> **REQUIREMENT**:
Only the lines from the one holding "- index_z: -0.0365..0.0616" through the end of the records below are to be reproduced exactly, and pictures are to be omitted.

(Stored items from a collection)
▼
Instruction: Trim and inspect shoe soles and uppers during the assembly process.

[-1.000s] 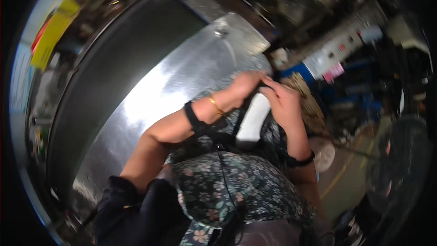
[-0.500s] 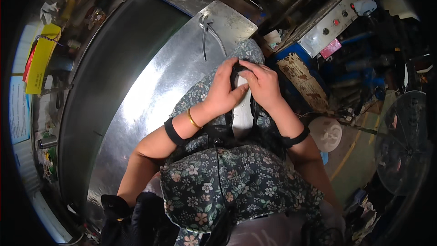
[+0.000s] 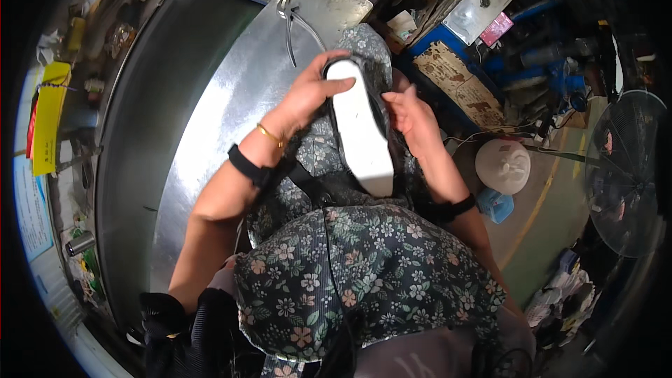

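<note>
- Shoe [image 3: 360, 126]: over the floral apron [image 3: 378, 266], white underside up
- White face mostly bare, dark edge [image 3: 382, 120] around it; how much is done or left cannot be told
- Left hand [image 3: 308, 94]: grips the shoe's far end, thumb across the white face
- Right hand [image 3: 418, 122]: just beside the shoe, fingers loosely curled; whether they touch or pinch anything, I cannot tell
- Pincers [image 3: 289, 45]: on the metal worktop [image 3: 210, 119], not in use
- White tub [image 3: 502, 166] and blue tub [image 3: 495, 206]: off to the right, contents unclear
</note>
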Demonstrator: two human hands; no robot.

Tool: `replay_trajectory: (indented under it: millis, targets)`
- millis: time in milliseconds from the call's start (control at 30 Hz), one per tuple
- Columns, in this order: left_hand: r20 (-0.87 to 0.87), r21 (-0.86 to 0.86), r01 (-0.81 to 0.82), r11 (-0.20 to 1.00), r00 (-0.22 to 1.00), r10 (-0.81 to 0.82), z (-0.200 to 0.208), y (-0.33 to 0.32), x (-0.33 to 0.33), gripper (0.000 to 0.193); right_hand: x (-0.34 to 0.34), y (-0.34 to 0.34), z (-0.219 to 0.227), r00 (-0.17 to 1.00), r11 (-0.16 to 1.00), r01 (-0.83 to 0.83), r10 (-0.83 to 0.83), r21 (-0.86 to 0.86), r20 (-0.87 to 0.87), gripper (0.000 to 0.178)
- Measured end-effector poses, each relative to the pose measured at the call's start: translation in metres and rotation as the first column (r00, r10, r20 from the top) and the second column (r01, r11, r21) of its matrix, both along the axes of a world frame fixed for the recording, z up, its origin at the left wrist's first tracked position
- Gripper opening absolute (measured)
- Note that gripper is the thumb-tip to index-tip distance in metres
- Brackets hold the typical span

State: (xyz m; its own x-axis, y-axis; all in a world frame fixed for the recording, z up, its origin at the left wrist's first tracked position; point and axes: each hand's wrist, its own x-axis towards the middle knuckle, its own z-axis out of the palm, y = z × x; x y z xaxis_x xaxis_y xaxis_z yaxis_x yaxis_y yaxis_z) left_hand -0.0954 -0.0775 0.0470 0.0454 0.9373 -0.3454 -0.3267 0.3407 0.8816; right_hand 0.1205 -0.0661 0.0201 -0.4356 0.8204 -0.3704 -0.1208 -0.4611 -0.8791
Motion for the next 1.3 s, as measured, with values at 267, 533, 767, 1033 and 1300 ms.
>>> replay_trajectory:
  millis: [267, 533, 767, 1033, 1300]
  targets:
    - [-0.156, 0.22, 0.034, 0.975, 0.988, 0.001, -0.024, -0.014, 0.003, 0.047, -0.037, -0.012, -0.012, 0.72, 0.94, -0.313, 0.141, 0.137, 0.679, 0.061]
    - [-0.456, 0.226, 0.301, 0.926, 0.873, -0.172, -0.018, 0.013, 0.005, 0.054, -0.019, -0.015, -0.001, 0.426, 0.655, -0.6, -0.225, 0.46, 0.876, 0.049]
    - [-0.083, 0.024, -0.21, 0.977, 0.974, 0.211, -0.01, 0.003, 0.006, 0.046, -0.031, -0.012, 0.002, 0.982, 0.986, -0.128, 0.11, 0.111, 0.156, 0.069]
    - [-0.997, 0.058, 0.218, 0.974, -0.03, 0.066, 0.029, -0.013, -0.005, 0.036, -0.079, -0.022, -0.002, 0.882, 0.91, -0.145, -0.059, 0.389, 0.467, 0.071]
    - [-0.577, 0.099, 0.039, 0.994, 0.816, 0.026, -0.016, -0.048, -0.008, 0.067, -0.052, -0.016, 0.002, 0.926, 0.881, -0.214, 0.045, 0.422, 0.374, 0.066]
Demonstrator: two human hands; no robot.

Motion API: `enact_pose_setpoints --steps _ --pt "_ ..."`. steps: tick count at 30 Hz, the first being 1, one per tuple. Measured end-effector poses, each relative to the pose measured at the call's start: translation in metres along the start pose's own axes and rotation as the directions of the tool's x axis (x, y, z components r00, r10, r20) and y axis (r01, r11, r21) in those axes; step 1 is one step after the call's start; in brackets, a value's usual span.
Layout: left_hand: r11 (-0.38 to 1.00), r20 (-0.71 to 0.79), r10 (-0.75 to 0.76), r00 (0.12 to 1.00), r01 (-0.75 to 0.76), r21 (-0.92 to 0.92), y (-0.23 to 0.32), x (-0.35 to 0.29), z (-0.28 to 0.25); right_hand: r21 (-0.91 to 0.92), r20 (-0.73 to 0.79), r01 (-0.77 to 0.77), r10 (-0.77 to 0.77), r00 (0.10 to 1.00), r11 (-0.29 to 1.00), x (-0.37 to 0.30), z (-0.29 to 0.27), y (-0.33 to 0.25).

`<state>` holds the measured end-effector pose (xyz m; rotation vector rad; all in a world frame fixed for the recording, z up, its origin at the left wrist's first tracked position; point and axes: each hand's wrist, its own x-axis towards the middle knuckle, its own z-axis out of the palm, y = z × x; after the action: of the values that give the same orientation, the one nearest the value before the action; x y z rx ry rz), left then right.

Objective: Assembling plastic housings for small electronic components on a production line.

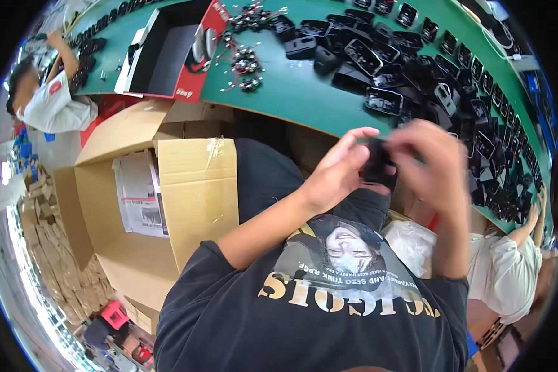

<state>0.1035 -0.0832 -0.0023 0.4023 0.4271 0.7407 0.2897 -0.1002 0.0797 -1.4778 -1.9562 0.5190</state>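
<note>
My left hand is closed on a small black plastic casing, held above my lap near the table's edge. The thumb and fingers grip it from the left side. My right hand is at the casing's right side, its fingers smeared by motion, so their grip is hidden. Just beyond my hands, a heap of black plastic casings lies on the green table. Small round parts with red and black wires lie in clusters to the left of the heap.
A red-sided open box stands at the table's left edge. A large open cardboard carton with newspaper inside sits left of my lap. Casings line the far edge. People work at left and right. A white plastic bag lies by my right forearm.
</note>
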Motion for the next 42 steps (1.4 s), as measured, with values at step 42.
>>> enact_pose_setpoints --steps 42 --pt "0.762 -0.153 0.547 0.823 -0.414 0.497 0.095 0.038 -0.08 0.541 0.04 -0.248 0.27 0.962 0.804 0.092 0.125 0.014"
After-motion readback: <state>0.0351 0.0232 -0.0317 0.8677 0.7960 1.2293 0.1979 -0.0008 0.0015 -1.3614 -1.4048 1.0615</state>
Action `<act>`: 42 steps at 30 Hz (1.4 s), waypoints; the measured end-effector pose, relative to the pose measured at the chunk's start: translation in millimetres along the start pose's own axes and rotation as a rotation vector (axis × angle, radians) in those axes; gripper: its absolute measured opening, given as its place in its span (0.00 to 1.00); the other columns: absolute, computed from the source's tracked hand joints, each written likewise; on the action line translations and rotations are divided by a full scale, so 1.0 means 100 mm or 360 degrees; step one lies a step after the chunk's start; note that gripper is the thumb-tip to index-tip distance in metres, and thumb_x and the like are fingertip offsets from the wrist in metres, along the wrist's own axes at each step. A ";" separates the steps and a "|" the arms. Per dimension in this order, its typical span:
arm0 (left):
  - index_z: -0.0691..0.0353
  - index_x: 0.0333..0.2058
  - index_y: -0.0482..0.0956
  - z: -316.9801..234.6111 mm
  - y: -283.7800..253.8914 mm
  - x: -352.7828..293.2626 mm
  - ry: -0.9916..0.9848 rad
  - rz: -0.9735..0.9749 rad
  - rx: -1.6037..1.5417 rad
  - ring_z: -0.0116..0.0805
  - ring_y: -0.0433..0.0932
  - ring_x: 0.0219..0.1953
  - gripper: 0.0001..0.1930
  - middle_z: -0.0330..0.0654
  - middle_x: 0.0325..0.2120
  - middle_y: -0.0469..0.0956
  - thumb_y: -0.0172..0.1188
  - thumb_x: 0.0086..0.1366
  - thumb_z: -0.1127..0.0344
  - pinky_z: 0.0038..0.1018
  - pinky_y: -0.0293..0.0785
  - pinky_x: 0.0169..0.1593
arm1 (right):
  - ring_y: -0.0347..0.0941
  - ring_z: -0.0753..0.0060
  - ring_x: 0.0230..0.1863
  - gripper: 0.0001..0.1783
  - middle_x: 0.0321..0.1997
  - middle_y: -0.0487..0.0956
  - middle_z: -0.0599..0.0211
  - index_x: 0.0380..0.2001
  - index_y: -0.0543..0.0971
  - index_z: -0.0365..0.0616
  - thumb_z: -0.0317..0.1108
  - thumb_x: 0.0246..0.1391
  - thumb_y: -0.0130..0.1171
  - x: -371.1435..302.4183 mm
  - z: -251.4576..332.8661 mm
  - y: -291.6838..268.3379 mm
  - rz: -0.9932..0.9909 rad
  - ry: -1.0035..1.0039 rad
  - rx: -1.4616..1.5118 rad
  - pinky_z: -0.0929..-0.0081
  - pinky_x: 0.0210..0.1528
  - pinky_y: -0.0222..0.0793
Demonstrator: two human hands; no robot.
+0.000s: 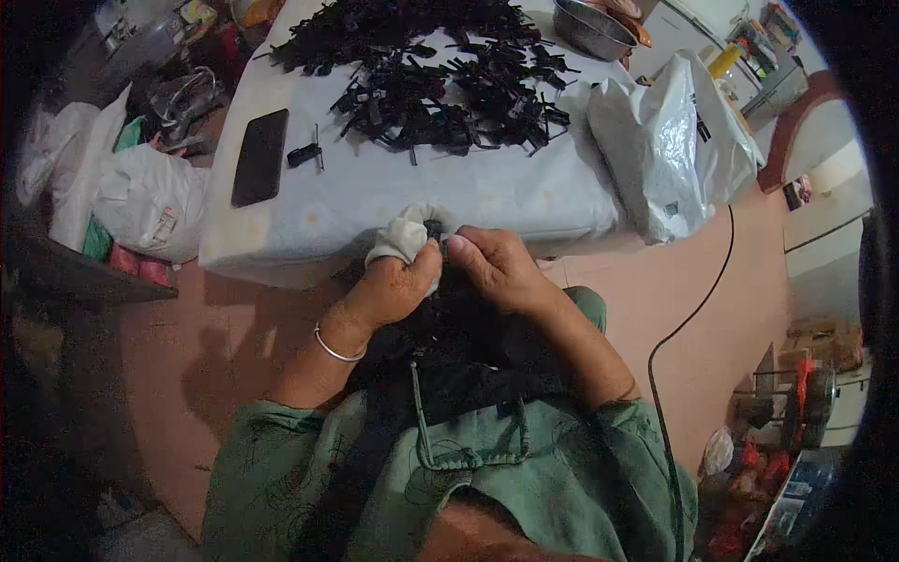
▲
> **RESPONSE**:
  - index_z: -0.0365..0.0616
  - thumb_z: -0.0317..0.1108
  - thumb_x: 0.0246..0.1391
  - thumb_y: -0.0130..0.1171
  - x: -371.1435..302.4183 mm
  - z: -251.4576..332.8661 mm
  - y: -291.6838..268.3379 mm
  - rz: -0.9932..0.9909 rad
  - ry: -1.0035..1.0039 rad
  - rx: -1.4616..1.5118 rad
  - pinky_z: -0.0929..-0.0081
  - pinky_x: 0.0210..0.1528
  - pinky_y: -0.0222..0.0793
Demonstrator: two human hands; no robot.
+0.000s: 

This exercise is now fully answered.